(Source data)
==============================

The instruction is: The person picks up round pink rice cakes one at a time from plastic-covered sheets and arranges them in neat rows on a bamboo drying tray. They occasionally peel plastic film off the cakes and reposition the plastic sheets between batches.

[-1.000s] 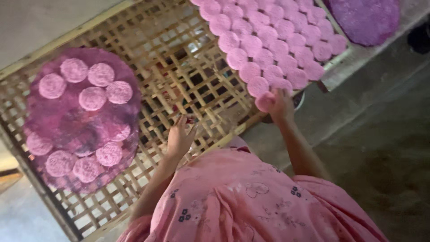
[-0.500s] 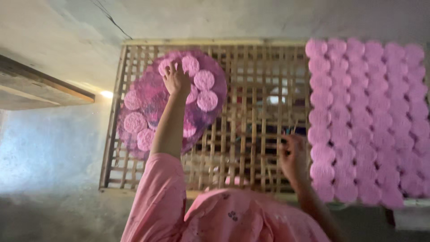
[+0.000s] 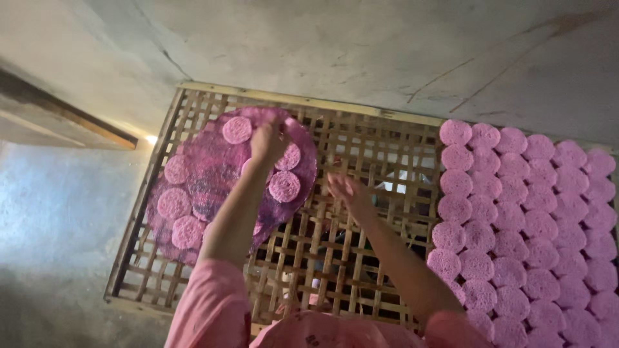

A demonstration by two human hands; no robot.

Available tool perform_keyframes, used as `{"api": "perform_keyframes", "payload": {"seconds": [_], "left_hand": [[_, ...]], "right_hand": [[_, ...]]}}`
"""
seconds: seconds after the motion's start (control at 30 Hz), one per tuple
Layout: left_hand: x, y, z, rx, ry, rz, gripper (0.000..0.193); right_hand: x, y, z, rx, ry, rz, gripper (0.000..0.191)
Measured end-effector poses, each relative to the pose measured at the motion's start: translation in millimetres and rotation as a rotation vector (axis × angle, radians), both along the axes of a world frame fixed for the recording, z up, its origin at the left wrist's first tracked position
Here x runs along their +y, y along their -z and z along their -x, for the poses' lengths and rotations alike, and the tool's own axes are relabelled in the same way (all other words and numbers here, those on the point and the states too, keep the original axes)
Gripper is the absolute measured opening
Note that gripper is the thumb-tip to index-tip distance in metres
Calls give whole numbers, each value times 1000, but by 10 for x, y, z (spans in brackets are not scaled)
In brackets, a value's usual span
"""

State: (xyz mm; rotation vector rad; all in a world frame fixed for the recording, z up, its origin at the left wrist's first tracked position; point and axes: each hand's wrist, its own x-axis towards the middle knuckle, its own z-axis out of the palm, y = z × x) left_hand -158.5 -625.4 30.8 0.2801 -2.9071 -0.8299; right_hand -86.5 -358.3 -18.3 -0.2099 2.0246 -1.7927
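A round purple mat lies on the left part of a woven bamboo rack, with several pink round discs on it. My left hand rests on the mat's far side, fingers curled among the discs, next to one pink disc. Whether it grips a disc is hidden by the hand itself. My right hand hovers over the bare lattice just right of the mat, fingers apart and holding nothing. Both arms wear pink sleeves.
Rows of pink discs cover the right part of the rack, packed close together. A grey concrete floor surrounds the rack, and a wooden beam runs along the left. Dark gaps show below the lattice.
My right hand has moved left from the rows of discs to the lattice beside the purple mat. My left hand stays on the mat's far side. The view has shifted a little.
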Motion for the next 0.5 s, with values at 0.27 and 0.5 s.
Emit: {"api": "perform_keyframes", "payload": {"seconds": [0.27, 0.5], "left_hand": [[749, -72, -320, -84, 200, -160, 52], [89, 403, -318, -197, 73, 217, 46]], "right_hand": [[441, -184, 1197, -227, 328, 139, 35], [1528, -366, 1759, 792, 239, -916, 30]]}}
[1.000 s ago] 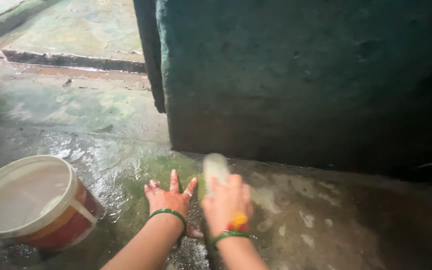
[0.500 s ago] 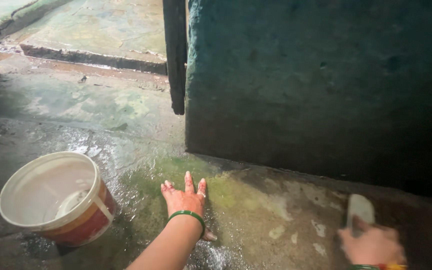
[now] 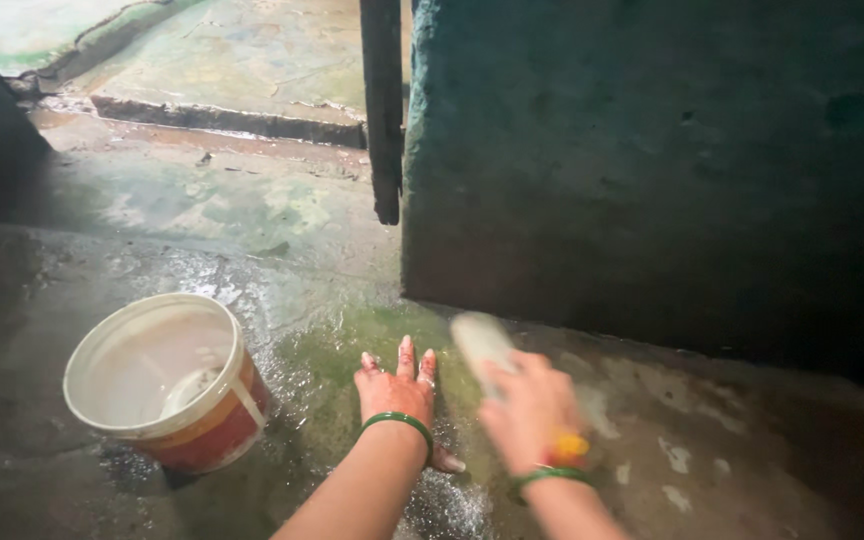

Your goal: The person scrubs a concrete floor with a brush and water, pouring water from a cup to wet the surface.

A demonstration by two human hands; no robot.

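Green algae stains the wet concrete floor [image 3: 652, 440] at the foot of a dark wall [image 3: 652, 170], where a person is mid-scrub. The left hand [image 3: 397, 393] lies flat with fingers spread, bracing on the slick patch; the right hand [image 3: 532, 415], blurred in motion, is clamped around a pale scrubbing brush [image 3: 480, 345] just beside it, bristles down on the floor. A white-and-red bucket [image 3: 167, 385] stands near, to the left. The scrubbing stage appears under way; the next stroke likely calls for firm downward pressure across the green film and steady bracing.
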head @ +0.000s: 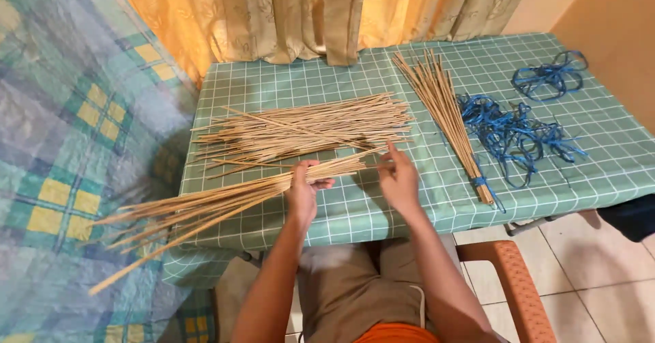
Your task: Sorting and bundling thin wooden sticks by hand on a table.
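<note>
Stick bundle (225, 203): a loose sheaf of thin tan sticks that I hold across the near edge of the table (382, 210); its long end juts past the table's near left corner and fans out over the checked cloth beside it, while the short ends point toward the table's middle.
My left hand (302, 194): closed around the bundle near its inner end, fingers curled over the top of the sticks, just inside the near edge.
My right hand (398, 179): fingers narrow, pinched at the tips of a stick or two where the bundle ends; I cannot tell how many sticks are in the pinch.
Loose pile (307, 130): more sticks of the same kind lying flat in the middle of the table, just beyond my hands, running left to right.
Tied bundle (447, 114): a tighter sheaf to the right of the pile, running from the far edge down toward the near edge, bound with blue string at its near end.
Blue strips (518, 135): a tangle lying just right of the tied bundle.
Blue loops (551, 75): a smaller coil near the far right corner, apart from the tangle.
Curtain (307, 15): hangs behind the far edge.
Chair arm (515, 281): orange, at my right side below the table.
</note>
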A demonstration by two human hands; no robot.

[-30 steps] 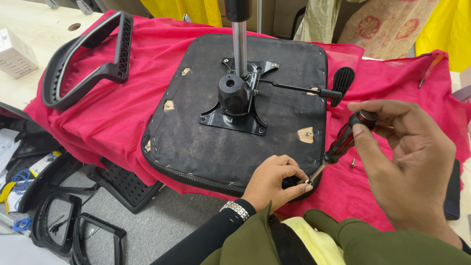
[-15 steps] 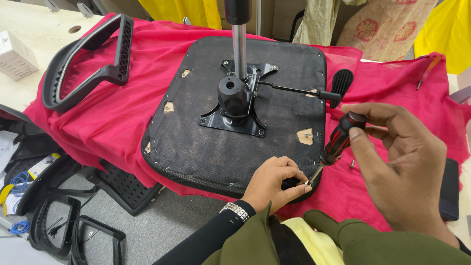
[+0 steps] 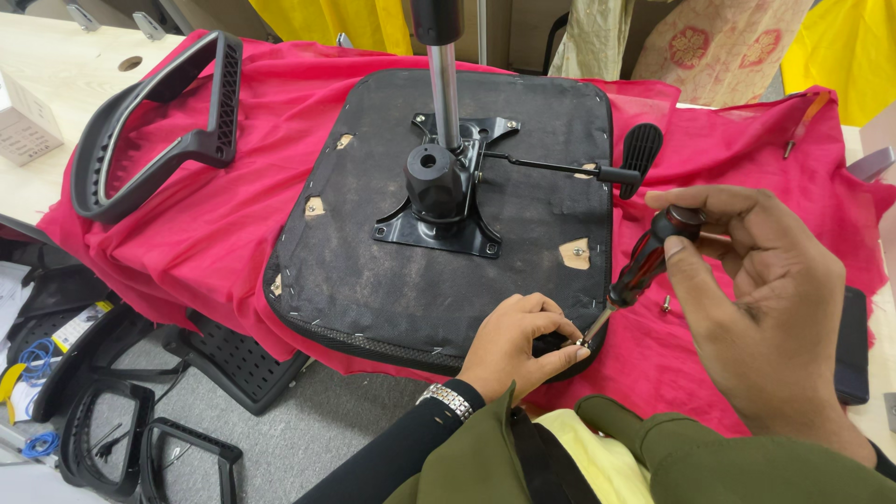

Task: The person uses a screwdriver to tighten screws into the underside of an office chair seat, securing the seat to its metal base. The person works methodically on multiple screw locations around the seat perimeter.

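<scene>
**Driving a screw at the seat's edge**

Working over an upturned black chair seat (image 3: 439,271) laid on a red cloth (image 3: 224,233) across the desk (image 3: 47,56), a person closes the right hand (image 3: 765,299) around the dark handle of a screwdriver (image 3: 639,271), its shaft slanting down to the seat's near right corner. The left hand (image 3: 513,345) is pinched shut there, fingertips (image 3: 560,341) steadying a small fitting at the tool's tip; what it is cannot be made out. A black metal mounting plate (image 3: 439,201) with an upright steel column (image 3: 446,84) sits at the seat's centre, its lever (image 3: 560,168) reaching right. A loose screw (image 3: 666,303) lies on the cloth just beside the screwdriver. A black armrest (image 3: 159,121) rests on the cloth at far left.
</scene>
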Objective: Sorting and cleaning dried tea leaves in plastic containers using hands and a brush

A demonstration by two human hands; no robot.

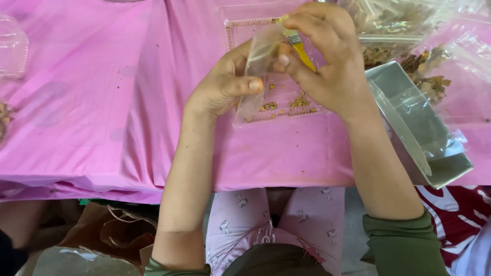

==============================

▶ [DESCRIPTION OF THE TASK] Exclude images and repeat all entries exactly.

▶ [ANSWER TO THIS PROBLEM]
The instruction is: The person picks up round pink rice cakes one at a time from plastic-covered sheets and arranges them in neat rows on a bamboo drying tray. They occasionally peel plastic film off the cakes and reposition the plastic sheets between batches.

[-1.000s] 
[-0.500s] 
[+0.000s] 

A demonstration by two human hands; no robot.

Available tool perform_keyframes, used as `{"api": "perform_keyframes", "payload": {"seconds": [_], "left_hand": [[_, ...]], "right_hand": [[_, ...]]}}`
"""
seconds: seconds after the motion's start (control at 30 Hz), one per tuple
Layout: left_hand: x, y, z, rx, ry, rz, gripper (0.000..0.193); right_hand: x, y, z, rx, ry, rz, gripper (0.000..0.191)
Measured end-effector poses, each relative to the pose measured at the motion's start: translation in millimetres and rotation as a rotation vector (axis × angle, radians), both along the axes of a world frame fixed for the recording, z up, its origin at the left wrist's first tracked position
Here x runs along their +y, y along their -z and z along their -x, for the poses' lengths and rotations alike, and the tool's own axes are relabelled in the same way (all other words and numbers here, those on the point and the states too, keep the original axes)
Gripper is the absolute measured opening
Note that gripper is the thumb-tip to index-tip distance in metres
Calls give whole numbers, each value times 1000, but by 10 for x, y, z (spans in brackets are not scaled)
In brackets, a value's usual span
"""

State: (xyz mm; rotation vector rad; all in a world frame fixed for the recording, z up, its origin at the left wrist's first tracked position; point and axes: each hand's wrist, its own x-axis towards the middle knuckle, its own z-axis out of the palm, y = z × x) left_hand -158.5 -625.4 30.8 0.2801 -2.9071 -0.8299; right_hand -86.5 -358.3 -18.3 -0.2099 2.0246 -1.7927
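A round purple mat lies on the left part of a woven bamboo rack, with several pink round discs on it. My left hand rests on the mat's far side, fingers curled among the discs, next to one pink disc. Whether it grips a disc is hidden by the hand itself. My right hand hovers over the bare lattice just right of the mat, fingers apart and holding nothing. Both arms wear pink sleeves.
Rows of pink discs cover the right part of the rack, packed close together. A grey concrete floor surrounds the rack, and a wooden beam runs along the left. Dark gaps show below the lattice.
My right hand has moved left from the rows of discs to the lattice beside the purple mat. My left hand stays on the mat's far side. The view has shifted a little.
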Motion for the next 0.5 s, with values at 0.27 and 0.5 s.
Emit: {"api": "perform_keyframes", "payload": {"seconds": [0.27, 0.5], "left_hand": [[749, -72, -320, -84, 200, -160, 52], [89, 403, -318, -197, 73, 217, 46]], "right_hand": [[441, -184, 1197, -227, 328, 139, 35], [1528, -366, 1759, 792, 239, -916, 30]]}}
[1.000 s ago] 
[0.500 s ago] 
[now] 

Your goal: The person scrubs a concrete floor with a brush and water, pouring water from a cup to wet the surface.

A demonstration by two human hands; no robot.

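Green algae stains the wet concrete floor [image 3: 652, 440] at the foot of a dark wall [image 3: 652, 170], where a person is mid-scrub. The left hand [image 3: 397, 393] lies flat with fingers spread, bracing on the slick patch; the right hand [image 3: 532, 415], blurred in motion, is clamped around a pale scrubbing brush [image 3: 480, 345] just beside it, bristles down on the floor. A white-and-red bucket [image 3: 167, 385] stands near, to the left. The scrubbing stage appears under way; the next stroke likely calls for firm downward pressure across the green film and steady bracing.
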head @ +0.000s: 
Your task: Sorting and bundling thin wooden sticks by hand on a table.
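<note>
Stick bundle (225, 203): a loose sheaf of thin tan sticks that I hold across the near edge of the table (382, 210); its long end juts past the table's near left corner and fans out over the checked cloth beside it, while the short ends point toward the table's middle.
My left hand (302, 194): closed around the bundle near its inner end, fingers curled over the top of the sticks, just inside the near edge.
My right hand (398, 179): fingers narrow, pinched at the tips of a stick or two where the bundle ends; I cannot tell how many sticks are in the pinch.
Loose pile (307, 130): more sticks of the same kind lying flat in the middle of the table, just beyond my hands, running left to right.
Tied bundle (447, 114): a tighter sheaf to the right of the pile, running from the far edge down toward the near edge, bound with blue string at its near end.
Blue strips (518, 135): a tangle lying just right of the tied bundle.
Blue loops (551, 75): a smaller coil near the far right corner, apart from the tangle.
Curtain (307, 15): hangs behind the far edge.
Chair arm (515, 281): orange, at my right side below the table.
</note>
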A demonstration by two human hands; no robot.

[-30 steps] 
[-15 steps] 
[+0 steps] 

Task: The person uses a screwdriver to tighten screws into the underside of an office chair seat, securing the seat to its metal base. The person works methodically on multiple screw locations around the seat perimeter.

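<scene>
**Driving a screw at the seat's edge**

Working over an upturned black chair seat (image 3: 439,271) laid on a red cloth (image 3: 224,233) across the desk (image 3: 47,56), a person closes the right hand (image 3: 765,299) around the dark handle of a screwdriver (image 3: 639,271), its shaft slanting down to the seat's near right corner. The left hand (image 3: 513,345) is pinched shut there, fingertips (image 3: 560,341) steadying a small fitting at the tool's tip; what it is cannot be made out. A black metal mounting plate (image 3: 439,201) with an upright steel column (image 3: 446,84) sits at the seat's centre, its lever (image 3: 560,168) reaching right. A loose screw (image 3: 666,303) lies on the cloth just beside the screwdriver. A black armrest (image 3: 159,121) rests on the cloth at far left.
</scene>
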Objective: Sorting and cleaning dried tea leaves in plastic containers using hands and a brush

A demonstration by two human hands; no robot.

That concludes the answer.